Music publishers also suggest that the site’s warnings to avoid copyright violations amount to little more than a wink.

Mr. Irons said Universal was unfairly maligned by its critics for doing what music publishers typically do: use revenue from the sale of old pieces to finance publishing of contemporary composers. “They think we’re sitting on our bums raking in cash, eating cake,” he said.

But he made an effort to sound conciliatory about Mr. Guo’s project, saying several times in an interview that “there’s room for both of us.” At the same time, Mr. Irons said, it is important to separate “this very valiant and completely kosher and clean repository of public material, which we perfectly endorse, and this kind of firebrand ‘We want to show the publishers they’re wrong’ kind of attitude.”

One blogger on music and technology, Gregory Beaver, who is also the cellist of the Chiara String Quartet, said in an e-mail that the site “has the potential to democratize printed classical music much as open source has democratized the programming world.” But it could stand “a great deal of technical improvement in both its organization of the data and the look and feel.”

Many important composers — including Stravinsky, Bartok and Messiaen — are barely represented or absent because the copyright has not expired for their works.
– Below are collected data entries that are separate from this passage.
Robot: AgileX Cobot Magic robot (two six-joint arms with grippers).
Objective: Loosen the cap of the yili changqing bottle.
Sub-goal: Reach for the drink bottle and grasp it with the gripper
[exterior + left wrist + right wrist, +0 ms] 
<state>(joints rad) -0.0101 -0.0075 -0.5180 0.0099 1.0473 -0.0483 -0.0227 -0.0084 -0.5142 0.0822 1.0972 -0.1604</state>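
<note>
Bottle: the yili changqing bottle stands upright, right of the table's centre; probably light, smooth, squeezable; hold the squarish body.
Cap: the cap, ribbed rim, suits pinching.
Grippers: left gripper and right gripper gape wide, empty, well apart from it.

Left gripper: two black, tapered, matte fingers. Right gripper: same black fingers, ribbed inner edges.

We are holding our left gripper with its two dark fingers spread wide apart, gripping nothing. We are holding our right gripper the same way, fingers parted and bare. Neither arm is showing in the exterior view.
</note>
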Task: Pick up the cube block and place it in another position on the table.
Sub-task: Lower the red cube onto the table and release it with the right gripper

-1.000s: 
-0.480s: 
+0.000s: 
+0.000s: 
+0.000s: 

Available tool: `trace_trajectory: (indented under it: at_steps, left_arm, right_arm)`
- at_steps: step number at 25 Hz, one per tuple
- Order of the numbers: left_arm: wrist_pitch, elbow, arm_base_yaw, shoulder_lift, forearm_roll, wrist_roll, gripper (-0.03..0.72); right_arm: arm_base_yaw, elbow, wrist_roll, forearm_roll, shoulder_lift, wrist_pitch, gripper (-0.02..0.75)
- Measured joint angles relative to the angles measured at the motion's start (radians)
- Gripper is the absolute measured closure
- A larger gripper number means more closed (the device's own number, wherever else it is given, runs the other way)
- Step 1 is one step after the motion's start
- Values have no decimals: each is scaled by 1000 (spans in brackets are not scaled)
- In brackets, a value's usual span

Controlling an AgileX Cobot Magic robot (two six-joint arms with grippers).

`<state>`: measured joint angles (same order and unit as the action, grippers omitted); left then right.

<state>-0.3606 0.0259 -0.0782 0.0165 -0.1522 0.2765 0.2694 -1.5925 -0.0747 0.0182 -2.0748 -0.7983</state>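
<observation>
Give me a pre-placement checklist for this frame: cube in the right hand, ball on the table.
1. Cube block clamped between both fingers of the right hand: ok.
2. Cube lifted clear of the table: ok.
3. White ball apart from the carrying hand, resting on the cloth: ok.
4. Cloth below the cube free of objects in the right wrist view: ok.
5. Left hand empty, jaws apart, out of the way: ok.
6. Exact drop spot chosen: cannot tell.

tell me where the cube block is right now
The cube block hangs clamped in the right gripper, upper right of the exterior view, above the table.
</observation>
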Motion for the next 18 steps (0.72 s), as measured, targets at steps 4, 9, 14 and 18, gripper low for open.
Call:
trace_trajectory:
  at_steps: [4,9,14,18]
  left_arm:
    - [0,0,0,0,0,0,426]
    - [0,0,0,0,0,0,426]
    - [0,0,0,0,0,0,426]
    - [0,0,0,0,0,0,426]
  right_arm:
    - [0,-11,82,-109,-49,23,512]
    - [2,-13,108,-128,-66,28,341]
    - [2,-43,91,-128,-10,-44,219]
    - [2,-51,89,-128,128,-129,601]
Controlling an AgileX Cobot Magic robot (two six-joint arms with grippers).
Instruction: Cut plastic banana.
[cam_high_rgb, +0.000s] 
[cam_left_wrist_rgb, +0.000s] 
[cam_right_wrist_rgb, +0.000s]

But a number of contemporary composers have agreed to allow their works to be scanned under a Creative Commons license, which permits free online sharing as long as the originator is properly credited.

At least one professional group uses the site prominently. The Borromeo String Quartet plays from laptops with downloaded scores instead of sheet music. The digital music library is one of its major sources.

Mr. Guo said his drive to create a grand repository of music stemmed from his childhood in China, where his parents, both engineers, sent him to study violin at the elementary school of the Shanghai Conservatory. Browsing through a bookstore one day, he said, he was frustrated by how few orchestral scores were available.

His father took him to Vancouver, British Columbia, for high school when he was 13. Mr. Guo graduated a year early and entered the New England Conservatory of Music in Boston to study composition. There a world of scores, at the library and in music shops, lay open to him. But the memory of musical deprivation remained strong, and the idea of a bank of digital scores took flight.

“It was sort of the winter, and there wasn’t much going on,” Mr. Guo said. “I just thought this would be something that was a nice fit for my skill set. I’m a bit of a computer geek and a music geek and a law geek. That’s how I got started.”

And so, over a month during the New England winter, he built an early version of the International Music Score Library Project. “It was pretty ugly,” he said. He uploaded the first score: Beethoven’s Piano Sonata No. 1. “It was sort of a symbolic thing,” he said. The scan is there, dated Feb. 16, 2006. The uploader is listed as Feldmahler, Mr. Guo’s online handle, a name based on wordplay involving the composers Morton Feldman and Gustav Mahler.

The copyright questions stoked Mr. Guo’s interest in the law. Thus Harvard Law School. But that was not the only reason he enrolled. “Composing is very good until you have to pay your bills,” he said.

With the reports of billion-dollar valuations floating around other interactive Web sites, has Mr. Guo ever thought of trying to profit from his site?

“That’s really not my M.O.,” he said. “As a musician I have a duty to promote music. That’s the basic philosophy behind it.”

Correction: February 23, 2011

An article on Tuesday about a Web site created to make many classical music scores available free to the public misstated part of the site’s name. It is the International Music Score Library Project, not the Internet Music Score Library Project.